### What is expected:
Line by line, return the listing exactly, without any of the images.

### Material provided:
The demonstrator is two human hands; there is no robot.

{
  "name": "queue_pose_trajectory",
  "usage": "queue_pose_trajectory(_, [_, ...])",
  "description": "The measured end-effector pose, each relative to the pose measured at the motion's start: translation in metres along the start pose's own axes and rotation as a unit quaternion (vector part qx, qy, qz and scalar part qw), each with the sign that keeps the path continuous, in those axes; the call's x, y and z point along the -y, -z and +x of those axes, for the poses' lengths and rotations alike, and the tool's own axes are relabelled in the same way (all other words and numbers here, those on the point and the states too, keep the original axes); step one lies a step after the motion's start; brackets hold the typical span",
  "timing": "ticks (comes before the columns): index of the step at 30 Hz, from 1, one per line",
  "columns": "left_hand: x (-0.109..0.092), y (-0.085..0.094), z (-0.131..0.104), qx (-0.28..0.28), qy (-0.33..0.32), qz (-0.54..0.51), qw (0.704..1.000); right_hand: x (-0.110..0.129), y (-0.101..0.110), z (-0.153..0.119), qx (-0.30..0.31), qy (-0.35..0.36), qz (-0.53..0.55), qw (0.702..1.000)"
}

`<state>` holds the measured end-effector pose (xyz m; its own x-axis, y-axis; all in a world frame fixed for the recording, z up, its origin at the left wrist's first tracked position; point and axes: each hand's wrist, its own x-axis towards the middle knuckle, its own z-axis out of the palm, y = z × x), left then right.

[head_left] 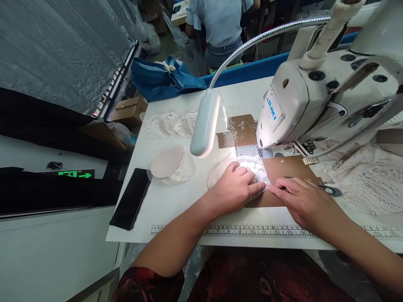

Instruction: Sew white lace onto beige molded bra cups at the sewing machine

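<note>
A white lace bra cup (256,165) lies by the needle area of the sewing machine (296,100), lit by the lamp. My left hand (236,186) rests on it with fingers curled, its thumb at the cup's right corner. My right hand (302,201) meets that corner, thumb and forefinger pressed together at the lace edge. From beneath my right hand sticks out a dark-handled tool (330,190), probably thread snips; whether the hand holds it I cannot tell. Brown board (283,165) covers the machine bed under the lace.
The lamp head (205,123) hangs over the table (176,209). On the left are a beige cup with lace (168,163), lace pieces (171,123) and a black phone (130,199). Piled lace (374,180) lies right. A person (218,25) sits beyond the blue bag (166,77).
</note>
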<state>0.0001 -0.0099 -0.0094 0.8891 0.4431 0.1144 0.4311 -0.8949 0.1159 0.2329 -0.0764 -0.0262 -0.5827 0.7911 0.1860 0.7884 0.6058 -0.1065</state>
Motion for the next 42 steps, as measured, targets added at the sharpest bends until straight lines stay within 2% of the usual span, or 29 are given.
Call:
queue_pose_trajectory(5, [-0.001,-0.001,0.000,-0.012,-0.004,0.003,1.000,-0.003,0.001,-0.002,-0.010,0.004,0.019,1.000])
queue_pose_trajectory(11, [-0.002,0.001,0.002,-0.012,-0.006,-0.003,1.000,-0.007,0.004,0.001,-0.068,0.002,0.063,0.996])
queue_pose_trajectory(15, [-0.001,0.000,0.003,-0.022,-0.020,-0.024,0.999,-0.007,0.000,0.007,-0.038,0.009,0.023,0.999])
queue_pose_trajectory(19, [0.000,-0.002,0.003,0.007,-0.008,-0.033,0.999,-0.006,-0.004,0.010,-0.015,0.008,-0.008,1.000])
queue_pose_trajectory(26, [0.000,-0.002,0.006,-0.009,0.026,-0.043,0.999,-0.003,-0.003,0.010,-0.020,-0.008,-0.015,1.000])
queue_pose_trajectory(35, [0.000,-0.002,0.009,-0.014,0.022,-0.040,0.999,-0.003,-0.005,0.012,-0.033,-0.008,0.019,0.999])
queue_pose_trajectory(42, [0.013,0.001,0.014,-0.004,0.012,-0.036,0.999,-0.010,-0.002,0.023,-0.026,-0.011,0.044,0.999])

### Solution for this exercise:
The demonstrator is two human hands; there is no robot.

{
  "name": "queue_pose_trajectory",
  "usage": "queue_pose_trajectory(_, [_, ...])",
  "description": "The measured end-effector pose, each relative to the pose measured at the motion's start: translation in metres along the start pose's own axes and rotation as a unit quaternion (vector part qx, qy, qz and scalar part qw), each with the sign that keeps the path continuous, in those axes; the call's x, y and z point along the -y, -z and +x of those axes, for the poses' lengths and rotations alike, and the tool's own axes are relabelled in the same way (all other words and numbers here, those on the point and the states too, keep the original axes); step one lies a step after the motion's start; brackets hold the typical span",
  "timing": "ticks (comes before the columns): index of the step at 30 Hz, from 1, one per line",
  "columns": "left_hand: x (-0.109..0.092), y (-0.085..0.094), z (-0.131..0.104), qx (-0.28..0.28), qy (-0.33..0.32), qz (-0.54..0.51), qw (0.704..1.000); right_hand: x (-0.110..0.129), y (-0.101..0.110), z (-0.153..0.119), qx (-0.30..0.31), qy (-0.35..0.36), qz (-0.53..0.55), qw (0.702..1.000)"
}

`<state>` holds the measured end-effector pose (xyz m; its own x-axis, y-axis; all in a world frame fixed for the recording, z up, its origin at the left wrist's first tracked position; point and axes: each hand's wrist, its own x-axis towards the middle knuckle, its own z-axis out of the palm, y = z × x), left then right.

[head_left] 

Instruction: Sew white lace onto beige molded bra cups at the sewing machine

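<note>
A white lace bra cup (256,165) lies by the needle area of the sewing machine (296,100), lit by the lamp. My left hand (236,186) rests on it with fingers curled, its thumb at the cup's right corner. My right hand (302,201) meets that corner, thumb and forefinger pressed together at the lace edge. From beneath my right hand sticks out a dark-handled tool (330,190), probably thread snips; whether the hand holds it I cannot tell. Brown board (283,165) covers the machine bed under the lace.
The lamp head (205,123) hangs over the table (176,209). On the left are a beige cup with lace (168,163), lace pieces (171,123) and a black phone (130,199). Piled lace (374,180) lies right. A person (218,25) sits beyond the blue bag (166,77).
</note>
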<state>0.0001 -0.0099 -0.0094 0.8891 0.4431 0.1144 0.4311 -0.8949 0.1159 0.2329 -0.0764 -0.0262 -0.5827 0.7911 0.1860 0.7884 0.6058 -0.1065</state>
Motion for the next 42 steps, as measured, targets added at the sharpest bends until straight lines stay within 2% of the usual span, or 29 are given.
Call:
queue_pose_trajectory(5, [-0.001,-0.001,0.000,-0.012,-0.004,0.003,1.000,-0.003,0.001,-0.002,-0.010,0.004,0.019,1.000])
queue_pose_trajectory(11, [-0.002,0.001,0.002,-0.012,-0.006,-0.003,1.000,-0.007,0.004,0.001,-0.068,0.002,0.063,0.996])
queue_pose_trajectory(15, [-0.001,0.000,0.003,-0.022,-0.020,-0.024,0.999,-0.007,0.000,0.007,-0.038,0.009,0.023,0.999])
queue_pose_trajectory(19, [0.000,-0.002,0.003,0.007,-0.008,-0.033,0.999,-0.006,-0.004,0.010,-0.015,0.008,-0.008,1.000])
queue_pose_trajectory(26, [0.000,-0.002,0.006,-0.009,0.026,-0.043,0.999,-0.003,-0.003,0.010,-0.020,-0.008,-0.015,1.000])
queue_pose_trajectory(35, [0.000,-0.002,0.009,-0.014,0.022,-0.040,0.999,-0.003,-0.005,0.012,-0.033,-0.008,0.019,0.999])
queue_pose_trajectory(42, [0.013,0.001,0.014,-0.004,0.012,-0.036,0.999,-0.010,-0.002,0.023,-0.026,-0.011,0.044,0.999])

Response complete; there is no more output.